## Directions
Given the material below, repeat exactly the lines from the one containing "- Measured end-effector" through the final line, and nothing else.
### Information provided
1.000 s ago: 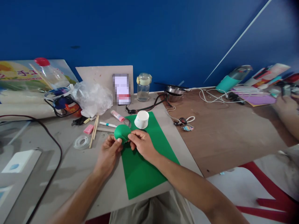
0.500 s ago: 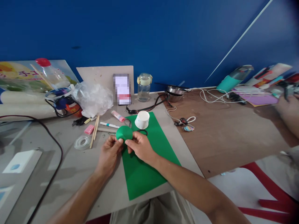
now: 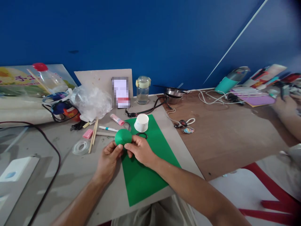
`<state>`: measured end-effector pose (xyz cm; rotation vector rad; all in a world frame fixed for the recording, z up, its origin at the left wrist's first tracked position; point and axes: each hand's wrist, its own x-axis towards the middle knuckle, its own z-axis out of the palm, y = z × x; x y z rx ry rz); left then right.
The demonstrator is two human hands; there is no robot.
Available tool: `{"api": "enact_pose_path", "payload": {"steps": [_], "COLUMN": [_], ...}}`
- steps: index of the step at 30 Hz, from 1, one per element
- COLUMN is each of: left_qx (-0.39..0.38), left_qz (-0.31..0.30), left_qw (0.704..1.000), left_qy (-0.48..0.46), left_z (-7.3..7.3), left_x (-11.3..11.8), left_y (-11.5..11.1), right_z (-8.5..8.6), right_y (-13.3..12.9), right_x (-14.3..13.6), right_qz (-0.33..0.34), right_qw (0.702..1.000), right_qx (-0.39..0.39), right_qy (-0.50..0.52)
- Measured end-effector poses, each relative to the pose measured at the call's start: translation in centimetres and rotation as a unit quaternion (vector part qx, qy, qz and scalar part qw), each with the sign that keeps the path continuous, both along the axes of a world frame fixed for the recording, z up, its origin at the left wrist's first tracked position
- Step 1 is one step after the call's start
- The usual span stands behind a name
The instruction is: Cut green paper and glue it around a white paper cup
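Note:
Between my two hands is a round piece of green paper (image 3: 123,136), bent into a shallow cone. My left hand (image 3: 110,157) pinches its lower left edge between thumb and fingers. On its lower right edge, my right hand (image 3: 140,150) has a similar pinch. The held piece is above a large green sheet (image 3: 148,175) lying on the grey table. On the far end of that sheet stands an upside-down white paper cup (image 3: 141,122), with a dark ring (image 3: 142,135) near it, perhaps a scissors handle. My fingers hide part of the cone's lower edge.
To the left lie a tape roll (image 3: 80,147), wooden sticks (image 3: 93,136), a pink eraser (image 3: 87,134), a marker (image 3: 108,128) and a glue stick (image 3: 117,119). A phone (image 3: 120,93) and a glass jar (image 3: 142,90) stand behind. At far right is another person's hand (image 3: 285,106).
The green paper's overlapping fold has been drawn into a smoother cone, with both hands still pinching it. The whole view has shifted slightly.

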<state>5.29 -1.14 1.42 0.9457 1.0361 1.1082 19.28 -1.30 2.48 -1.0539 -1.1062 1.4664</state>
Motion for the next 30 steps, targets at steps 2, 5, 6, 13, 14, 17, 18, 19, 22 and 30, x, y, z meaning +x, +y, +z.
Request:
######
## Response to the task
- Measured end-effector poses, each relative to the pose measured at the call's start: translation in centimetres and rotation as a unit quaternion (vector part qx, qy, qz and scalar part qw), each with the sign that keeps the path continuous, both along the axes of a world frame fixed for the recording, z up, its origin at the left wrist's first tracked position
- Step 1 is one step after the call's start
- The usual span stands behind a name
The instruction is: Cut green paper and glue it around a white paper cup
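Note:
Between my two hands is a round piece of green paper (image 3: 123,136), bent into a shallow cone. My left hand (image 3: 110,157) pinches its lower left edge between thumb and fingers. On its lower right edge, my right hand (image 3: 140,150) has a similar pinch. The held piece is above a large green sheet (image 3: 148,175) lying on the grey table. On the far end of that sheet stands an upside-down white paper cup (image 3: 141,122), with a dark ring (image 3: 142,135) near it, perhaps a scissors handle. My fingers hide part of the cone's lower edge.
To the left lie a tape roll (image 3: 80,147), wooden sticks (image 3: 93,136), a pink eraser (image 3: 87,134), a marker (image 3: 108,128) and a glue stick (image 3: 117,119). A phone (image 3: 120,93) and a glass jar (image 3: 142,90) stand behind. At far right is another person's hand (image 3: 285,106).
The green paper's overlapping fold has been drawn into a smoother cone, with both hands still pinching it. The whole view has shifted slightly.
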
<state>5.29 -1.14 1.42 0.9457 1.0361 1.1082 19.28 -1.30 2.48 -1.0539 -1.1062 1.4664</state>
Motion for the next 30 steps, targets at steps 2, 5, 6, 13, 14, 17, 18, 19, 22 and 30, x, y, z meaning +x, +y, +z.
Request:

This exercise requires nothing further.